== About this task ==
Repeat everything in the listing below. Keep each line exact.

* * *

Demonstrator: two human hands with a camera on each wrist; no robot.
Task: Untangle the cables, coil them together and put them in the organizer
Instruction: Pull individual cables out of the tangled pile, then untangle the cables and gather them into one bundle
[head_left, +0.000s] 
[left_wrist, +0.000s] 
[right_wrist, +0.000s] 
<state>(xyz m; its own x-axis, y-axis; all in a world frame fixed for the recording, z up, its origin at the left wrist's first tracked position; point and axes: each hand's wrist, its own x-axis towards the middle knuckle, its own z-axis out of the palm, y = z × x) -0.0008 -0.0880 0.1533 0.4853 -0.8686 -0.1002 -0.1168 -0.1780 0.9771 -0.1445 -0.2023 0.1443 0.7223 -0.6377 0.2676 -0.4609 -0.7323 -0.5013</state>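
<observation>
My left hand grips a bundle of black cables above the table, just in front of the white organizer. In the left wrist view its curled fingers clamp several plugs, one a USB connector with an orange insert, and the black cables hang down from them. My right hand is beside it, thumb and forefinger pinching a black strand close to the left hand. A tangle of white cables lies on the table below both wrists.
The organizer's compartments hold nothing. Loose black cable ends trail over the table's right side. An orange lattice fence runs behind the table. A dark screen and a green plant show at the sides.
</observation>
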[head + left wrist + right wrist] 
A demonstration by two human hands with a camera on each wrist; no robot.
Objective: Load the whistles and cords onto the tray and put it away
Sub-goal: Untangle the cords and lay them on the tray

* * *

== Answer space ==
Demonstrator: two human hands with a camera on each wrist; no robot.
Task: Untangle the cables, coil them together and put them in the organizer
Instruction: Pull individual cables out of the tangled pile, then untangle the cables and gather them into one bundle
[head_left, +0.000s] 
[left_wrist, +0.000s] 
[right_wrist, +0.000s] 
<state>(xyz m; its own x-axis, y-axis; all in a world frame fixed for the recording, z up, its origin at the left wrist's first tracked position; point and axes: each hand's wrist, its own x-axis towards the middle knuckle, its own z-axis out of the palm, y = z × x) -0.0008 -0.0880 0.1533 0.4853 -0.8686 -0.1002 -0.1168 -0.1780 0.9771 -0.1445 -0.2023 0.1443 0.7223 -0.6377 0.2676 -0.4609 -0.7323 -0.5013</state>
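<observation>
My left hand grips a bundle of black cables above the table, just in front of the white organizer. In the left wrist view its curled fingers clamp several plugs, one a USB connector with an orange insert, and the black cables hang down from them. My right hand is beside it, thumb and forefinger pinching a black strand close to the left hand. A tangle of white cables lies on the table below both wrists.
The organizer's compartments hold nothing. Loose black cable ends trail over the table's right side. An orange lattice fence runs behind the table. A dark screen and a green plant show at the sides.
</observation>
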[head + left wrist + right wrist] 
A demonstration by two human hands with a camera on each wrist; no robot.
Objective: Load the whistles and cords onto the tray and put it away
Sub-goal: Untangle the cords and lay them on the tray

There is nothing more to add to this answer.